Es scheint, dass das in Deutschland entwickelte Franchise-Konzept von „Hans im Glück“ zukunftsträchtiger ist als das des großen Bruders aus den USA. Dass Essen schnell gehen kann und oft muss, kann kein Widerspruch zur Qualität und zu dem auf neue Ernährungsgewohnheiten abgestimmten Angebot sein.

Nur die Abfolge der Attraktivitätstreiber ist im Verhältnis zu McDonald’s auf den Kopf gestellt: gesund, Qualität, schnell. Auch Atmosphäre wird immer wichtiger: Wenn es immer irgendwo piepst, fettig riecht und die Tische nach dem Familienmahl an überflüssiger Verpackung überquellen, bleibt ein schales Gefühl bei den Kunden.

Gescheiterte Salat-Offensive

Dabei hat McDonald’s in der Vergangenheit schon Vieles versucht, um seinen abgeblätterten Lack wieder aufzupolieren. Angefangen vom Salat-Angebot bis hin zu „Gesund-Burgern“ und verschiedenen Qualitätsinitiativen blieb alles eher Makulatur anstatt durchbrechender Erfolg. Selbst als begeisterter Kunde von McDonald’s steuert man das gelbe M nicht für einen knackigen Salatteller für zwischendurch an.

KlumMcSalat

Heidi Klum warb für die leichte Kost von McDonald’s.

Salat war für den durch Fett und Käse schmackhaften Burger immer nur Dekoration. Das äußert sich auch im Salatumsatz in den USA: Dieser liegt irgendwo bei zwei Prozent. Die Attraktivitätstreiber für den Fast-Food-Konzern werden nach wie vor andere sein.

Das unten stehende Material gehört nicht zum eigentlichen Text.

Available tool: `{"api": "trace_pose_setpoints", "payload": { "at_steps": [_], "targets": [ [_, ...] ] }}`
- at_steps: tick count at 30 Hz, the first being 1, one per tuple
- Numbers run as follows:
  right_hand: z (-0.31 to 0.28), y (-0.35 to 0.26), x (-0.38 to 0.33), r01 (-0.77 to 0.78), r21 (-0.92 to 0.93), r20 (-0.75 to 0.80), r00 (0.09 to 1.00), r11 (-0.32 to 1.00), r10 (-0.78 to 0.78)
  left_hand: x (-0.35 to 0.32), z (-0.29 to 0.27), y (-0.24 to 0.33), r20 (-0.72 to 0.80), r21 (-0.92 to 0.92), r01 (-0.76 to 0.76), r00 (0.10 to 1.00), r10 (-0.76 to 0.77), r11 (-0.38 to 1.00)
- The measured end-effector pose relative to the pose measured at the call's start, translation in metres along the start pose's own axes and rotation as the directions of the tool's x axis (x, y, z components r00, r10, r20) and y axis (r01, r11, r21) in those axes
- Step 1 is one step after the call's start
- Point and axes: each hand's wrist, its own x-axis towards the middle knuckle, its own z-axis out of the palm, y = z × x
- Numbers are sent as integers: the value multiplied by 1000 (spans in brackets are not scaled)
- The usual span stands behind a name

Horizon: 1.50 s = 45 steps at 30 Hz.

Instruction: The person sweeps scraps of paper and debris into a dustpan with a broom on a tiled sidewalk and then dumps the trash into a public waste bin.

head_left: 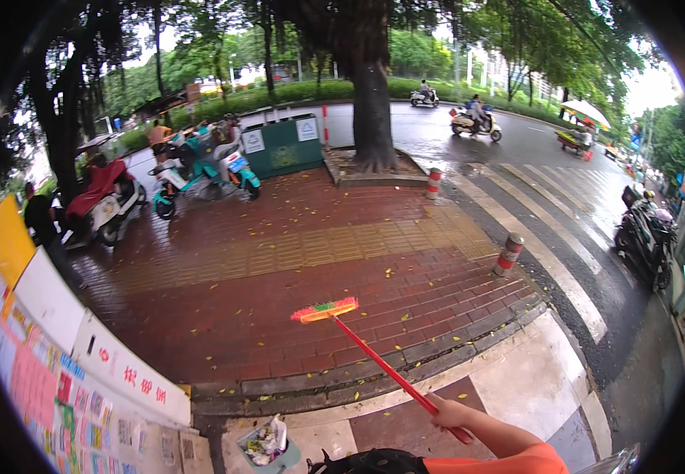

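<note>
Over the wet red-brick pavement [224, 324] extends one long, thin, red-handled broom [382, 363]; its bar-shaped orange, pink and green bristle head [325, 310] is the reference landmark. Whether the bristles touch the bricks cannot be determined.

Right hand [449, 414]: positioned to the right of the bristle head and nearer the wearer. The fingers curl closely round the broom handle, leaving no visible gap; a short stub projects past the fist. This end grip probably maximises reach, and the handle's downward slope suits a standing posture. Left hand: outside the view; its finger state cannot be told.

To the near left of the bristle head stands one pale grey-green container [292, 460] holding white and mixed litter, presumably placed for easy access.

Component count, relative to the bristle head:
- Cylindrical red-and-white bollards: two, one far right [434, 183] and one nearer right [509, 256], apparently set to keep vehicles off.
- Thick brown tree trunk [371, 118]: one, beyond and slightly right.
- Large dark-green box [285, 162]: one, beyond and slightly left, carrying two white signs [253, 141].
- Small yellow leaves: scattered on all sides; too many to count reliably.
</note>
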Motion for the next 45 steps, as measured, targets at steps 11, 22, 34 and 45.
{"api": "trace_pose_setpoints", "payload": {
  "at_steps": [11, 22, 34, 45],
  "targets": [
    [-92, -158, 269, 15, 657, 77, 993, 754, -86, 273, 169, 56, 225, 17, 46, 973, -49, 999],
    [-195, -303, 407, 130, 875, -225, 962, 465, 153, 399, 332, 352, 224, -188, -190, 947, 231, 964],
    [-260, -374, 523, 417, 815, -550, 776, 401, 309, 540, 499, 559, 521, -640, -110, 665, 535, 760],
    [-442, -527, 746, 138, 263, -880, 440, 955, 178, 657, 673, 757, 586, -727, -57, 468, 661, 684]
  ]
}}
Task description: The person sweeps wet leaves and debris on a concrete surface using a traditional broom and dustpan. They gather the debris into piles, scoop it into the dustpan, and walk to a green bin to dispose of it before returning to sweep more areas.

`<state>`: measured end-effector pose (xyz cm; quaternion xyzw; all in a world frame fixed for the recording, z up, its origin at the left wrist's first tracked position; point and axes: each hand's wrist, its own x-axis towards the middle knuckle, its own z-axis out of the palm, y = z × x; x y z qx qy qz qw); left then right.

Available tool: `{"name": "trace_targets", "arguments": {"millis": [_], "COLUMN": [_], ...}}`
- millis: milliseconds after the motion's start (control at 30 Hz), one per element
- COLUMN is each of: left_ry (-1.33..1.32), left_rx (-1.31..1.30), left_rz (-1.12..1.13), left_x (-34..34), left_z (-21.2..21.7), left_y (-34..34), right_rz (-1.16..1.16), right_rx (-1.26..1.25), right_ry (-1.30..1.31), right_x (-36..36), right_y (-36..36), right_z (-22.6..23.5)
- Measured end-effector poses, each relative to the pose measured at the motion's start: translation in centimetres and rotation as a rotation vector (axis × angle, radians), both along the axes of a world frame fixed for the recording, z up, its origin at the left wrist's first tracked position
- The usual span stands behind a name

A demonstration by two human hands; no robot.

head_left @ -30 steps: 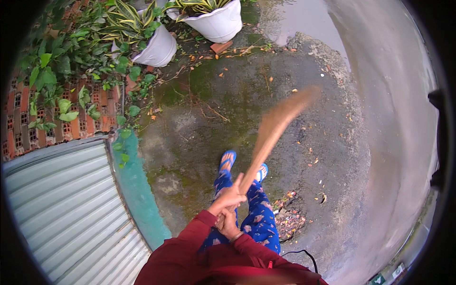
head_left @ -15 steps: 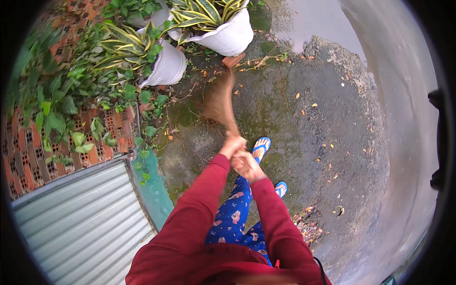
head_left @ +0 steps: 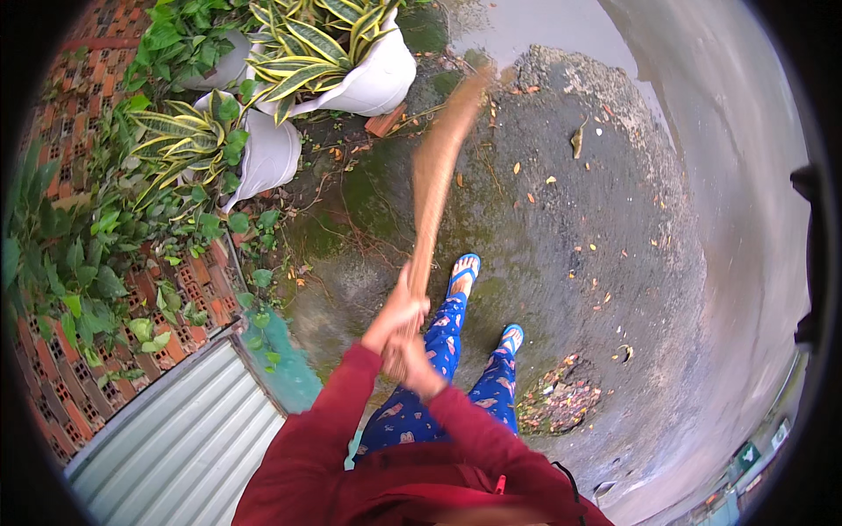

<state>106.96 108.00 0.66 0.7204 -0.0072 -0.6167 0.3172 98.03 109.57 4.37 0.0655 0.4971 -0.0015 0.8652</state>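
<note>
White wavy-rimmed planter (head_left: 381, 83) holds yellow-edged snake plant (head_left: 309, 54); reddish brick (head_left: 386, 121) at its foot, btw it & straw broom (head_left: 433, 171). Broom's fibres flared & blurred, slanting below/right of planter; L hand (head_left: 399, 314) & R hand (head_left: 417, 365) both clenched round its handle (head_left: 423, 259), L higher up. Left of & below planter: second white planter (head_left: 274, 153), leafy vines (head_left: 72, 250), hollow-brick wall (head_left: 54, 351). Well below planter: ribbed metal sheeting (head_left: 180, 447) to left, litter patch (head_left: 561, 396) to right. Right of planter: smooth grey puddle (head_left: 548, 31), rough part-mossy concrete (head_left: 557, 245) w/ dry leaves (head_left: 551, 180).
</note>
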Motion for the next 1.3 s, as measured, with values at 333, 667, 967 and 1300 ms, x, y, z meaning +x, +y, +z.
{"name": "trace_targets", "arguments": {"millis": [333, 667, 967, 1300], "left_ry": [0.302, 0.000, 0.201, 0.206], "left_rx": [-0.061, -0.102, 0.099, -0.063], "left_rz": [-0.282, -0.099, -1.073, -0.723], "left_x": [4.5, 3.9, -16.8, -11.1], "left_z": [1.8, -6.8, -5.8, 2.9], "left_y": [-2.5, -12.8, -8.2, -3.3], "right_rz": [-0.339, -0.309, -0.837, -0.625], "right_rx": [0.072, 0.115, 0.140, 0.019], "right_ry": [0.101, -0.278, 0.220, 0.033], "right_x": [5.5, 2.8, -12.8, -7.3], "right_y": [2.0, -10.4, -2.2, 4.2], "right_z": [1.3, -5.9, -3.9, 2.1]}}
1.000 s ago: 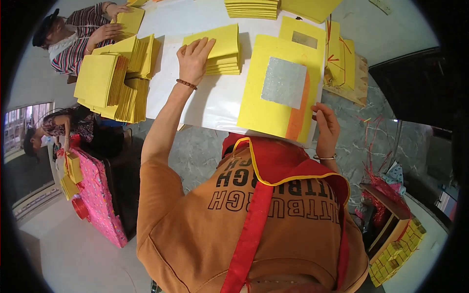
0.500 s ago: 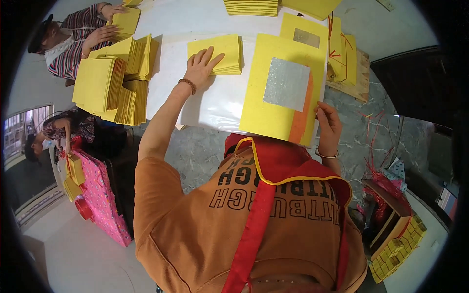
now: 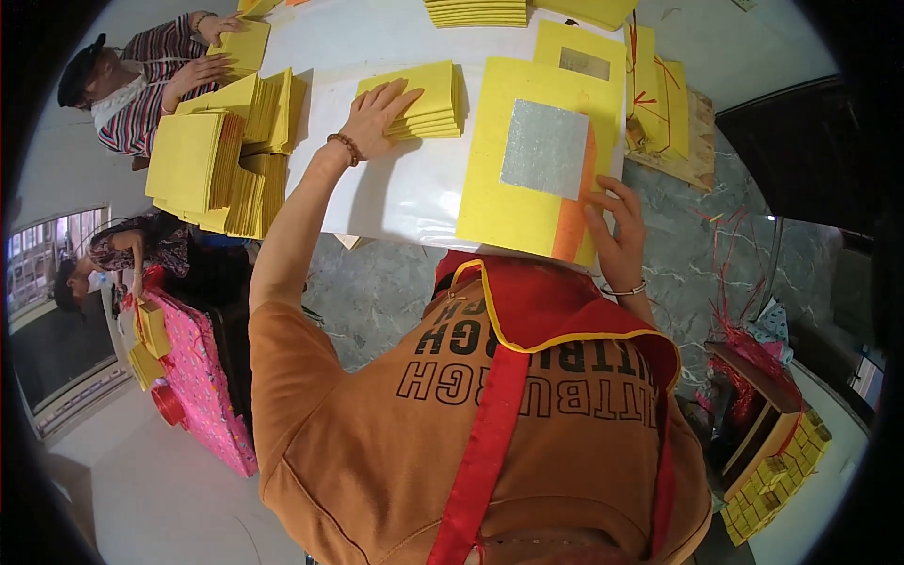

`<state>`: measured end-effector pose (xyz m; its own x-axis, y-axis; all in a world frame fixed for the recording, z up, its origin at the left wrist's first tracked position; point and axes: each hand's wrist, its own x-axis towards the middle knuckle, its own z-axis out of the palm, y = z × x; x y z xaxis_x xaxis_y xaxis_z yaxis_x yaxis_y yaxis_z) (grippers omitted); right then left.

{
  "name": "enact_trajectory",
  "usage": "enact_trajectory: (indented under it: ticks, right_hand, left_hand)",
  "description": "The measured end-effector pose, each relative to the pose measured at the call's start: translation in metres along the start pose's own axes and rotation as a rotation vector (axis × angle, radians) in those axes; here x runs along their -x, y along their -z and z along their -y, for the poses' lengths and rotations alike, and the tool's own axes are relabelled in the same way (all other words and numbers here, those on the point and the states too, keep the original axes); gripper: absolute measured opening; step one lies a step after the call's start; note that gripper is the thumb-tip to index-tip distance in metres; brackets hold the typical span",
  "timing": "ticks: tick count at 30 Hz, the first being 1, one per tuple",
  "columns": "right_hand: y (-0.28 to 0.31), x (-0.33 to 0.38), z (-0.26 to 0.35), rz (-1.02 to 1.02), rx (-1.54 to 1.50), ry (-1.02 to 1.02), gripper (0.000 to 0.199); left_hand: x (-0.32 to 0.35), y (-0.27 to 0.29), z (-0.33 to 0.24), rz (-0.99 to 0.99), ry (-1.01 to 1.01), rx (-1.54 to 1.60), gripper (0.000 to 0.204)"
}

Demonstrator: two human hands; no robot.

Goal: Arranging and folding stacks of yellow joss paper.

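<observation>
Stretched out over a small stack of folded yellow paper [image 3: 431,92], my left hand [image 3: 373,121] rests with its fingers spread on the stack's left part. To the right lies a larger stack of flat yellow sheets [image 3: 480,188]. A silver square [image 3: 544,149] and an orange strip [image 3: 573,226] mark its top sheet. My right hand [image 3: 618,231] is at that sheet's right edge, its fingers apart and slightly bent, the tips touching the orange strip. Nothing is visibly gripped by either hand.
Folded yellow stacks [image 3: 193,165] stand at the white table's [image 3: 377,212] left side. Beyond them a co-worker's hands [image 3: 202,73] rest on yellow paper. Another person is by a pink-covered table [image 3: 202,377]. Tied yellow bundles [image 3: 659,104] sit on a wooden board at right.
My right hand has moved inward from the sheet's edge, its fingertips now over the orange strip. My left hand has slid slightly left and back on the folded stack.
</observation>
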<state>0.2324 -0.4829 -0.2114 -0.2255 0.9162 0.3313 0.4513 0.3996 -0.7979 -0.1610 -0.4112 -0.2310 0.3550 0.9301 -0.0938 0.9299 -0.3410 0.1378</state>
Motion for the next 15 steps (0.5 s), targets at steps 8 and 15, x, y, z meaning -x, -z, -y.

Man liebt McDonald’s wegen seines weltweit durchgesetzten, gleichbleibenden Standards, man ist Fan wegen der Preisführerschaft für schnelles Essen, man besucht den Burger- und Fritten-Konzern wegen seiner Kernkompetenz in dieser Kategorie. Wenn es eine glaubwürdige Leistung der großen Marke McDonald’s gibt, dann ist es das Versprechen der preiswerten hoch-systematisierten Schnellverpflegung im Selbstbedienungsmodus.

Das weltweit frei verfügbare WLAN passt dazu weit besser in dieses Konzept als die Idee, mit freundlicher Bedienung am Tisch punkten zu wollen. Ohne Zweifel werden das Gäste gerne nutzen. Die entscheidende Frage würde jedoch sein, ob man deswegen mehr Geld bei McDonald’s ausgeben wird.

Mit einem „Do-it-yourself-Burger“ könnte es klappen

Marken werden vom Glauben genährt, nicht vom Bedürfnis. Wie es scheint, läuft McDonald’s den Erfolgskonzepten anderer hinterher. Das Unternehmen versucht sich in neuen Geschäftsmodellen und versucht, Kundenwünsche zu erfüllen. Genau dieses Verhalten schädigt und zerstört Marken.

Hätte sich McDonald’s die Frage gestellt, was Kunden und Fans dieser Marke glauben, dann wäre das Bedienkonzept als Umsatz- und Margenbringer wohl schon in der ersten kritischen Nachdenk-Runde ausgeschieden. Eine Idee für einen „Do-it-yourself-Burger“ hätte da schon bessere Karten: Dann kann der Kunde entscheiden, wie gesund oder fett er es haben will.